A la tête du département en charge des pêches, de l’aquaculture et de l’économie maritime, le ministre Frédéric Loua, face à une trentaine de journalistes, a fait, ce lundi 29 juillet, le point sur la situation de son ministère, de 2011 à nos jours.

De prime abord, le ministre Loua a décliné entre autres insuffisances trouvées en place par l’actuel régime : « Le manque de vision stratégique clairement définie et la faiblesse de la gouvernance du secteur ; la faible connaissance des stocks ; l’inadaptation du cadre juridique ; l’enclavement des débarcadères ; la délivrance de façon anarchique des licences en faveur des flottes de pêche étrangère ».

A la suite de ces constats, lui et son équipe ont mis en place des mesures pour mener à bien la mission qui se trouve être la leur.

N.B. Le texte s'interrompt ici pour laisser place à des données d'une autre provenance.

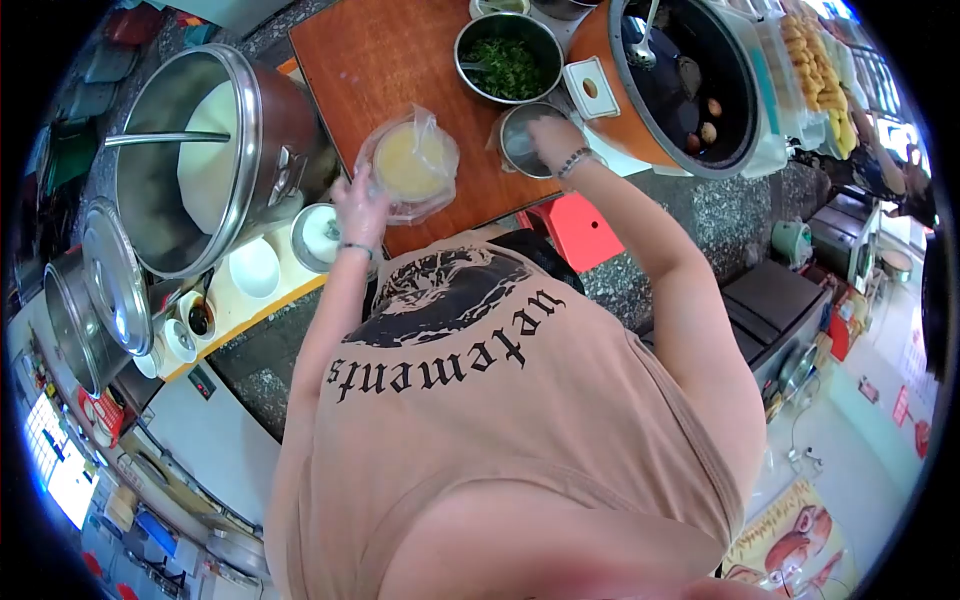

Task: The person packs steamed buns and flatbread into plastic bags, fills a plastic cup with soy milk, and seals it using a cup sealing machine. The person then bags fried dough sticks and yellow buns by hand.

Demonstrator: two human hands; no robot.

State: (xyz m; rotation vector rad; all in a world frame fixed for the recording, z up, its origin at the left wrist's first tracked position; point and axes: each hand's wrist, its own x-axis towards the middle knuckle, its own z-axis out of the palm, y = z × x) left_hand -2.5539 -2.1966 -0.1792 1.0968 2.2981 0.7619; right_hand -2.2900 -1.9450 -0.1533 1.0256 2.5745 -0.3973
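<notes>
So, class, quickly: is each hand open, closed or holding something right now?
Left hand: at the edge of the clear plastic bag; whether it grips cannot be told.
Right hand: in the metal bowl; open or closed cannot be told.

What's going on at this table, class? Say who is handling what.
A person works at a wooden table. The left hand is at the edge of a clear plastic bag with pale yellow contents; the right hand is inside a small metal bowl, contents unclear. Chopped greens sit in a larger metal bowl just beyond.
</notes>
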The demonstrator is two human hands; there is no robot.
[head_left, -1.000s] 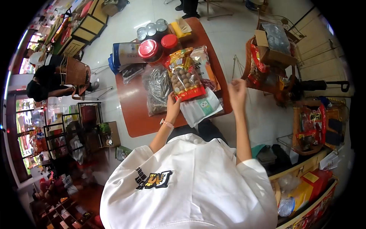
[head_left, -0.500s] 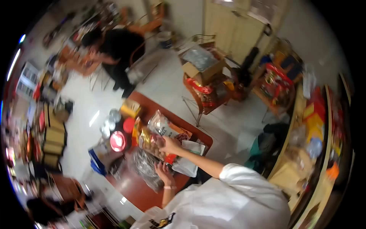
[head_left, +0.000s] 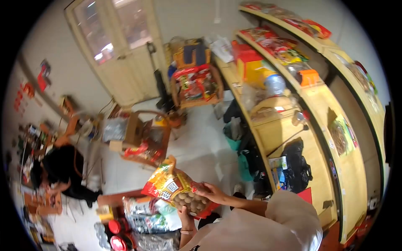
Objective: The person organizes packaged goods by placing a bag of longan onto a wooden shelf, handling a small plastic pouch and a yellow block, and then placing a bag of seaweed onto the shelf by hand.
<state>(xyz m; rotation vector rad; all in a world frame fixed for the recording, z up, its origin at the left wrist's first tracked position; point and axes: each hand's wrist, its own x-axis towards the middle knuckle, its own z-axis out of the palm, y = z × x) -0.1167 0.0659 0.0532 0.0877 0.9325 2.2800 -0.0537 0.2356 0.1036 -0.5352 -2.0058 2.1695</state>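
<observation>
A red and yellow snack bag (head_left: 176,186) with a clear window showing round brown balls is held up in front of me, above the right end of the red-brown table (head_left: 109,198). My right hand (head_left: 209,193) is closed on the bag's right side. At the bag's lower edge, my left hand (head_left: 185,219) grips it, a band on the wrist. Beneath and left of the bag, other plastic packets (head_left: 153,222) lie on the table, along with a crumpled clear plastic bag (head_left: 155,242). Red-lidded jars (head_left: 119,226) stand beside them.
Tiered wooden shelves (head_left: 268,144) curve along the right, bearing packets, a black plastic bag (head_left: 295,165) and a red-yellow box (head_left: 247,62). Chairs behind the table hold a cardboard box (head_left: 133,130) and a red snack bag (head_left: 194,83). Another person (head_left: 63,167) sits at far left.
My view has swung right toward the shelves. The snack bag has come up off the table, and both hands now hold it; my left hand was over the clear plastic bag before.
</observation>
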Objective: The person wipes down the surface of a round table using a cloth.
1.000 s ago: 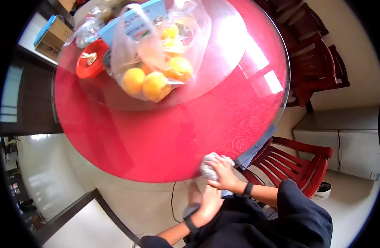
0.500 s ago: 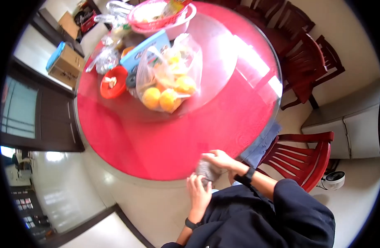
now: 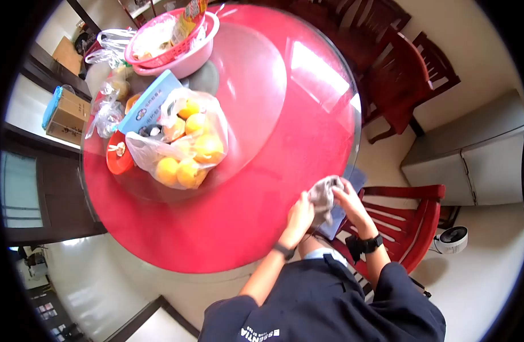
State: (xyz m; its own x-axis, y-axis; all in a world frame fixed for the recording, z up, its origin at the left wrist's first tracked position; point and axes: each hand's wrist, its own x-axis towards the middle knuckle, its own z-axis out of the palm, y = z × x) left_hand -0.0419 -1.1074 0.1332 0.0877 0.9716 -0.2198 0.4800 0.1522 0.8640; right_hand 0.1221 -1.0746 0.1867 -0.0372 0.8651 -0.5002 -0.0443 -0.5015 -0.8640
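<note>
A crumpled grey cloth (image 3: 323, 198) hangs between my two hands at the near right edge of the round red table (image 3: 245, 216). My left hand (image 3: 300, 215) pinches the cloth's left side, its fingers closed. On the other side my right hand (image 3: 353, 204) grips the upper right part of the cloth, fingers bent round it. Both wrists wear black bands. Farther up the table, a clear plastic bag of oranges (image 3: 187, 148) leans beside a light blue box (image 3: 152, 101).
A red bowl (image 3: 120, 157), plastic bags (image 3: 106, 117) and a pink basin (image 3: 187, 62) holding a basket occupy the table's far left. A red wooden chair (image 3: 404, 228) is close on my right, with a small white fan (image 3: 453, 240) behind it.
Both hands have moved up and right with the cloth, which now hangs loosely between them instead of being bunched. The view has shifted, so the oranges appear farther left.
</note>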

Des efforts parmi lesquels figurent : « La promulgation du nouveau Code de la pêche maritime ; la séparation des fonctions de surveillance des pêches et d’émission des licences, qui est entièrement transférée à la direction nationale de la pêche maritime ; la sécurisation de l’encaissement des redevances de pêche qui sont systématiquement versées sur les comptes du Trésor public. Les redevances de pêche industrielle sont passées de moins de 10 milliards avant 2010, à plus de 66 milliards en 2018 ; l’adoption d’un plan national d’inspection des pêches ; l’instauration d’une période de fermeture de la pêche (repos biologique de 2 mois), ce qui permet de réduire la pression de l’effort de pêche sur la ressource et favoriser la régénération des espèces menacées ; instauration d’un régime de surveillance par satellite des navires de pêche ».

Ces efforts ont abouti, selon lui, à des résultats comme : « La levée de la sanction de l’Union européenne relative à la lutte contre la pêche illicite, non déclarée et non règlementée (INN) », mais aussi d’autre résultats, notamment : « Les campagnes d’évaluation des stocks halieutiques ont permis d’estimer la biomasse et le potentiel exploitable des principales espèces qui est présentement de 395.000 tonnes pour l’année 2019 contre 109.000 tonnes en 2009 ; l’amélioration des conditions d’accostage et de débarquement et pêche artisanale maritime ; la construction et l’équipement de 100 barques de pêche en faveur des jeunes pêcheurs… »

Afin de maintenir et amplifier cette dynamique, le ministre Loua a confié les stratégies qu’ils se sont fixées pour que la dynamique amorcée puisse se maintenir et s’amplifier en 2019 : « Le renforcement des mesures de gestion de la ressource halieutique et de lutte contre la pêche INN ; la poursuite des efforts de développement de la pisciculture dans 176 villages contre 95 villages en 2010 ; la structuration de la profession de pisciculteurs dont le nombre de pratiquants est de 2.160 personnes rassemblées en 166 groupements de pisci-riziculteurs ; la poursuite des efforts pour la relance de l’exportation des produits de pêche vers l’Union européenne ».

Pour les prochaines années, ils prévoient de : «   Réglementer et contrôler la qualité des intrants et matériels de pêche ; soutenir la disponibilité continue du poisson sur le marché par la mise en place d’entrepôts de conservation, de transformation et de commercialisation ; promouvoir les chaines de valeur par le renforcement de la règlementation ».

Pour finir, le ministre a tenu à remercier le président de la République et le chef du gouvernement, pour la confiance placée en sa personne.